- EXERCISE DATA:
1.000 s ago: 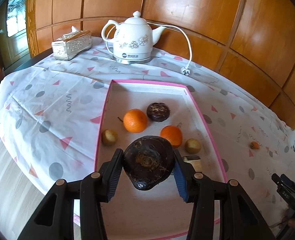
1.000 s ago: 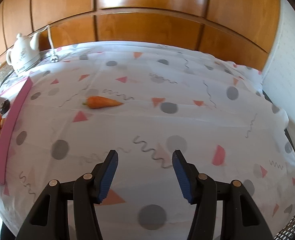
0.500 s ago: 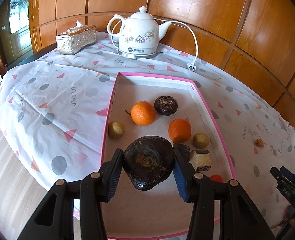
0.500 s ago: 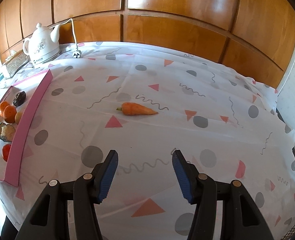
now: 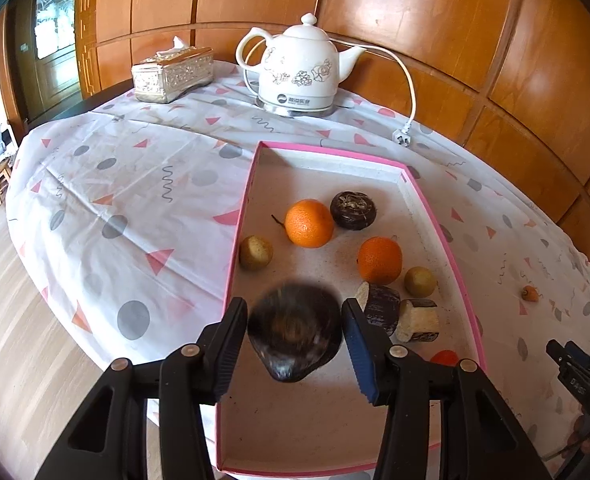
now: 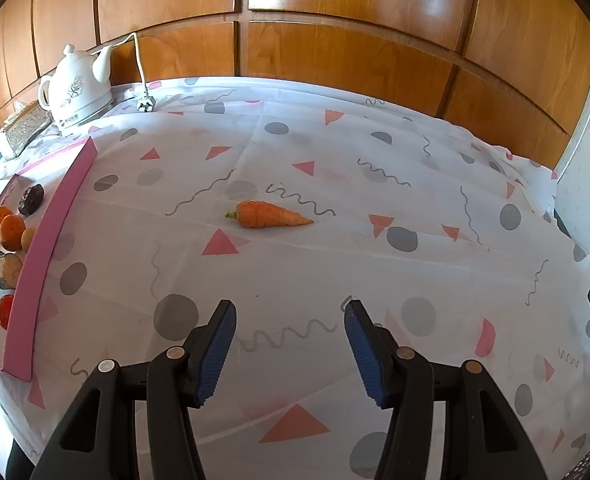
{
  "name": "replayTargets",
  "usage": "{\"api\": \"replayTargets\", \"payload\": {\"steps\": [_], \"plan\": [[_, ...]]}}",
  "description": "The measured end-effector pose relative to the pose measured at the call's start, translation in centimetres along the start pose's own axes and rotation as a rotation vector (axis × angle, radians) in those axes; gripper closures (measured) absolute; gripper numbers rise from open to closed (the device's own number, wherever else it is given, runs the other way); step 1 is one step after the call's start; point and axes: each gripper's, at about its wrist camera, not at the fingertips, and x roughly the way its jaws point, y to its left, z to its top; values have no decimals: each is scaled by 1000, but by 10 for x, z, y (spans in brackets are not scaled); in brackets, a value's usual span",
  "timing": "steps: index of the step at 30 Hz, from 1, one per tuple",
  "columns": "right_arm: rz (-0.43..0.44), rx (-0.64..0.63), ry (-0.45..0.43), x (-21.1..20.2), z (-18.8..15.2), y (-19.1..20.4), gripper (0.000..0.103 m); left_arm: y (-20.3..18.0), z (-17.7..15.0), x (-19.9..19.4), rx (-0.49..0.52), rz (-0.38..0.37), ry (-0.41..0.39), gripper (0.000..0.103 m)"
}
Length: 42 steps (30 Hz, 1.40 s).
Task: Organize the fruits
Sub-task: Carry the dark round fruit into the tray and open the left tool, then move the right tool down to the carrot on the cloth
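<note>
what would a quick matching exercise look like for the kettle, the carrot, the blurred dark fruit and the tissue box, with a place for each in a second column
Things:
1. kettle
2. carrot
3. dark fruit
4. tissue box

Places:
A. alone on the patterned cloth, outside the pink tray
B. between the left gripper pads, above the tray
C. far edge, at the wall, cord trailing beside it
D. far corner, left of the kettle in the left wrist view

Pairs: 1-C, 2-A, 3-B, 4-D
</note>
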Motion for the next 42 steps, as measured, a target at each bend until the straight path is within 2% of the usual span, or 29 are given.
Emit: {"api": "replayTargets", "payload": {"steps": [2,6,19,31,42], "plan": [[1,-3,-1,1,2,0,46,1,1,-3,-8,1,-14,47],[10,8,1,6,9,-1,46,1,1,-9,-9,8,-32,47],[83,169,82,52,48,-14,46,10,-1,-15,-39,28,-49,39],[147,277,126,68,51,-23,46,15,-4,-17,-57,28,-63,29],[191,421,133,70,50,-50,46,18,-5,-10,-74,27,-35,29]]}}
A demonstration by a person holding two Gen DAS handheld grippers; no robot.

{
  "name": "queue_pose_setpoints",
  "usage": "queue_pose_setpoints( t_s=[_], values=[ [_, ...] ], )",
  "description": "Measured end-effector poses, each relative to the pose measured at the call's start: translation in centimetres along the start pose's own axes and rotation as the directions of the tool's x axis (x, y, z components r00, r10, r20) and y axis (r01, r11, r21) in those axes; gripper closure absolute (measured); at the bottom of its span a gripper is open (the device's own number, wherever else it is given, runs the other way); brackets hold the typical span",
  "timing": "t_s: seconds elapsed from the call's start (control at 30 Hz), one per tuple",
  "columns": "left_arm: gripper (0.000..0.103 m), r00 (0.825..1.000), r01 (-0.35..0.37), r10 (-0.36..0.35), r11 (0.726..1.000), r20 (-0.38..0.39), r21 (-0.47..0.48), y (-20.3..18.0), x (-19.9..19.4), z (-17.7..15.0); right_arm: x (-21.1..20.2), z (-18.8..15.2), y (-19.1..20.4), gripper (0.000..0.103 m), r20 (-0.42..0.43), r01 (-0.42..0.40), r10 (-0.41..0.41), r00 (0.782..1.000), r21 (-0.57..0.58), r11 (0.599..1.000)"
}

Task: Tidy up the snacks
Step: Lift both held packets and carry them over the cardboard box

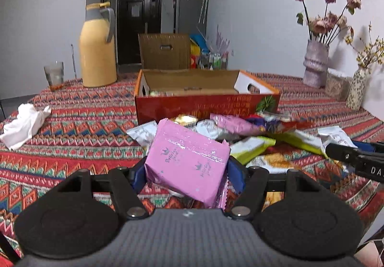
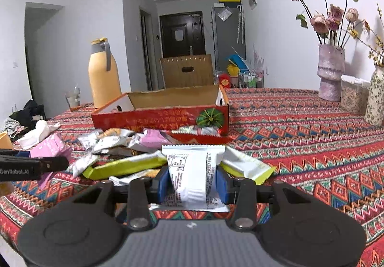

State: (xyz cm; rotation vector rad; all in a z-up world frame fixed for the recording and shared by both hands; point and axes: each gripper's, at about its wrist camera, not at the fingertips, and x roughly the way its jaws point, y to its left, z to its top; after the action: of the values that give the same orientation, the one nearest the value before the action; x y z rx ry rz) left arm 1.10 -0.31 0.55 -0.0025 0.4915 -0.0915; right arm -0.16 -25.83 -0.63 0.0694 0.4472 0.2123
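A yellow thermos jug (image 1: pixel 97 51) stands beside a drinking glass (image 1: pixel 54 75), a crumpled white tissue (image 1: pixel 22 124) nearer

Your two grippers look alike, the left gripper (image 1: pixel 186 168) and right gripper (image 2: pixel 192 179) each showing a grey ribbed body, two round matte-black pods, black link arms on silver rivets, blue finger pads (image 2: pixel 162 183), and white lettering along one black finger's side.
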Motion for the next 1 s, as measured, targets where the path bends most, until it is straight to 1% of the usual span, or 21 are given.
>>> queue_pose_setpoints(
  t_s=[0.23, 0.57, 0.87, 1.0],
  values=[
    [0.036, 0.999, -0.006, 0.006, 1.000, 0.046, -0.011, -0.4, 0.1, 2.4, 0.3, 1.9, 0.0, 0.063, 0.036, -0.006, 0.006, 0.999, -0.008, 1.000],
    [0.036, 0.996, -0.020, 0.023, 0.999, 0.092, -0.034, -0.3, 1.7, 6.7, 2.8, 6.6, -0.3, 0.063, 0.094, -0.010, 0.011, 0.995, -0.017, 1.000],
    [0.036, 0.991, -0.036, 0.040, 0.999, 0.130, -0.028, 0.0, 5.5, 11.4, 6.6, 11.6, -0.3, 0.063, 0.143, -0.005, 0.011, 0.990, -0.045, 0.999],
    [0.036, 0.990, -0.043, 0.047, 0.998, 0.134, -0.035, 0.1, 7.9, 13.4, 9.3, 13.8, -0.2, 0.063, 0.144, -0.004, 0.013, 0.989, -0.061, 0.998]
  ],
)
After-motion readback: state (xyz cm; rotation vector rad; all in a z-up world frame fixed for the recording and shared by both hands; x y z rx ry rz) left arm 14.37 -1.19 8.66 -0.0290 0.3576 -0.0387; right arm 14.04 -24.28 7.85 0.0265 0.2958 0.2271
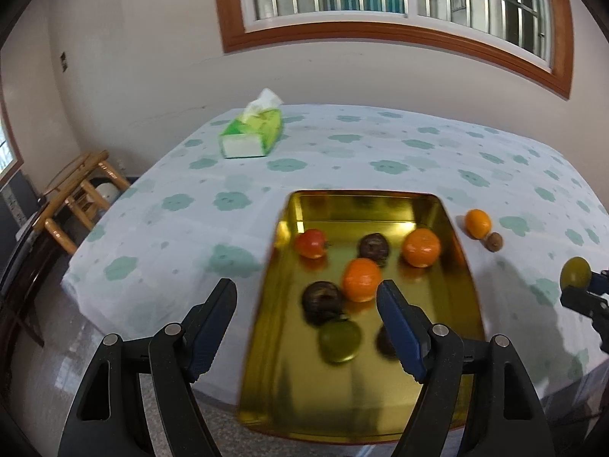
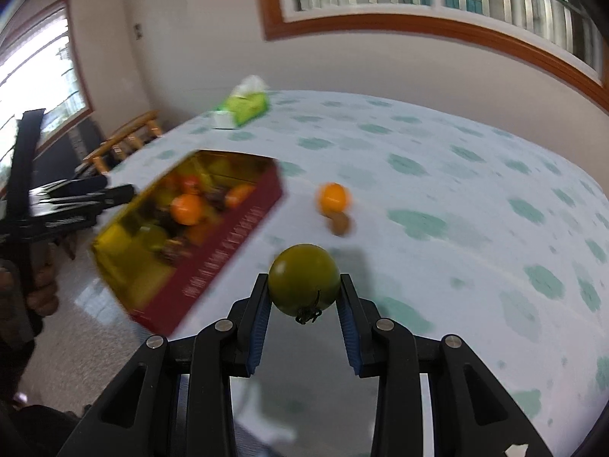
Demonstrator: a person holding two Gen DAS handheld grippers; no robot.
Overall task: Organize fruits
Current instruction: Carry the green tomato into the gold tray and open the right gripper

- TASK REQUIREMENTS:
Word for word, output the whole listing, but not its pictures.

- SOLVED EXERCISE:
1.000 s ago: 
1.000 s ago: 
0.500 s ago: 
0.500 s ago: 
now: 
now: 
{
  "name": "replayTargets",
  "usage": "{\"api\": \"replayTargets\", \"payload\": {\"steps\": [_], \"plan\": [[_, ...]]}}",
  "description": "The measured end-effector pose relative to the pose measured at the call's start, translation in centimetres along the start pose's own axes and rotation as a rotation vector (axis × angle, radians) in those axes; gripper closures (measured) absolute; gripper numbers rise from open to closed (the device's own number, wherever else it is given, runs the other way); step 1 is one step after the call's start; point and axes: each gripper's, at about its wrist camera, not at the fingertips, and x roughly the way its jaws point, y to its left, z to its top; values have no decimals: each is scaled by 1000, but by 10 for x, z, y (spans in brackets are not scaled); in brackets, a value's usual span",
  "timing": "steps: index of the step at 30 Hz, from 1, one per tuple",
  "columns": "right_arm: rz (-0.43..0.44), rx (-0.64..0.63), ry (-0.45..0.43), x (-21.1..20.2), z (-18.8..15.2), y (-19.1..20.4), gripper (0.000..0.103 m); left_arm: y (-20.3..18.0), z (-17.7..15.0), x (-19.9..19.4), rx (-0.49..0.52), rz (-0.38..0.37), ry (-0.41..0.39), gripper (0.000..0.103 m)"
}
Length: 42 steps (30 Hz, 1.40 s).
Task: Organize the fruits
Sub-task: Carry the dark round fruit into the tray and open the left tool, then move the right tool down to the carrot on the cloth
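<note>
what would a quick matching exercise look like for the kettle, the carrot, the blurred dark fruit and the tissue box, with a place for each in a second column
Things:
1. kettle
2. carrot
3. dark fruit
4. tissue box

Places:
A. alone on the patterned cloth, outside the pink tray
B. between the left gripper pads, above the tray
C. far edge, at the wall, cord trailing beside it
D. far corner, left of the kettle in the left wrist view

Pairs: 1-C, 2-A, 3-B, 4-D
</note>
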Motion for the next 42 steps, as measured, a target at each bend until the straight path is within 2% of the usual span, or 29 are given.
Emit: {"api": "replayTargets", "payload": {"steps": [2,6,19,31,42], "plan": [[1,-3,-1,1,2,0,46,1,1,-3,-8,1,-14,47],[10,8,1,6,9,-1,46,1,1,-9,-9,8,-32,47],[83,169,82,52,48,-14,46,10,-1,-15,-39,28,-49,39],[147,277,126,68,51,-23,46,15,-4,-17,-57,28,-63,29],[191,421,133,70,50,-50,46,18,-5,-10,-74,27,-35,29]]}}
A demonstration by a person holding two Gen DAS handheld grippers; no robot.

{
  "name": "queue_pose_setpoints",
  "usage": "queue_pose_setpoints( t_s=[_], values=[ [_, ...] ], )",
  "description": "Measured end-effector poses, each relative to the pose measured at the call's start: translation in centimetres along the start pose's own axes and rotation as the directions of the tool's x axis (x, y, z components r00, r10, r20) and y axis (r01, r11, r21) in those axes; gripper closure absolute (measured); at the bottom of its span a gripper is open (the device's own number, wherever else it is given, runs the other way); brackets hold the typical span",
  "timing": "t_s: seconds elapsed from the call's start (control at 30 Hz), one per tuple",
  "columns": "left_arm: gripper (0.000..0.103 m), r00 (0.825..1.000), r01 (-0.35..0.37), r10 (-0.36..0.35), r11 (0.726..1.000), r20 (-0.38..0.39), r21 (-0.47..0.48), y (-20.3..18.0), x (-19.9..19.4), z (-17.7..15.0); right_arm: x (-21.1..20.2), z (-18.8..15.2), y (-19.1..20.4), gripper (0.000..0.103 m), r20 (-0.42..0.43), r01 (-0.42..0.40), r10 (-0.41..0.41), r00 (0.782..1.000), r21 (-0.57..0.58), r11 (0.599..1.000)"
}

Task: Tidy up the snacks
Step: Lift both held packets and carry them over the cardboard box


State: (xyz cm; rotation vector rad; all in a z-up world frame fixed for the recording and shared by both hands; point and axes: each gripper's, at about its wrist camera, not at the fingertips, and x roughly the way its jaws point, y to its left, z to its top; after the action: of the values that give the same orientation, the one nearest the value before the action; x y z rx ry rz) left arm 1.10 -0.31 0.55 -0.0025 0.4915 -0.0915; right arm -0.16 -25.83 -0.63 0.0694 0.4472 0.2123
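A yellow thermos jug (image 1: pixel 97 51) stands beside a drinking glass (image 1: pixel 54 75), a crumpled white tissue (image 1: pixel 22 124) nearer

Your two grippers look alike, the left gripper (image 1: pixel 186 168) and right gripper (image 2: pixel 192 179) each showing a grey ribbed body, two round matte-black pods, black link arms on silver rivets, blue finger pads (image 2: pixel 162 183), and white lettering along one black finger's side.
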Motion for the next 1 s, as measured, targets where the path bends most, until it is straight to 1% of the usual span, or 21 are given.
>>> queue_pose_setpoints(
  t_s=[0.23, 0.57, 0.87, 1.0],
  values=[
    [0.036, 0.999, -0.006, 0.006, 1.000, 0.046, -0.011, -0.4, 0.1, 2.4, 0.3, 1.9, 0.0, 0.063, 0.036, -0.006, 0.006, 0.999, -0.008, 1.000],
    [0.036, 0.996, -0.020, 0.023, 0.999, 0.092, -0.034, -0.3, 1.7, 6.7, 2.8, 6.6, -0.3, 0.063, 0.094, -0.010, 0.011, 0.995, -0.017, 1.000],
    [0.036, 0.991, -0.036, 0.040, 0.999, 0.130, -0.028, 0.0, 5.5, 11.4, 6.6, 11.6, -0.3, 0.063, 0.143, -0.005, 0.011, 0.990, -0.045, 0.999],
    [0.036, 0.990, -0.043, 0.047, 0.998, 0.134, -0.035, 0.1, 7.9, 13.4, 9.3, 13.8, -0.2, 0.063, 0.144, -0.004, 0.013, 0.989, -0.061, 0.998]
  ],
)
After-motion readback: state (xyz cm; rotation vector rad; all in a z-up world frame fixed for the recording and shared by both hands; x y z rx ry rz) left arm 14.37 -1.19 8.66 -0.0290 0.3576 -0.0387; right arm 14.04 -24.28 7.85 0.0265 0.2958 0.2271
Demonstrator: a person holding two Gen DAS handheld grippers; no robot.
Overall task: Organize fruits
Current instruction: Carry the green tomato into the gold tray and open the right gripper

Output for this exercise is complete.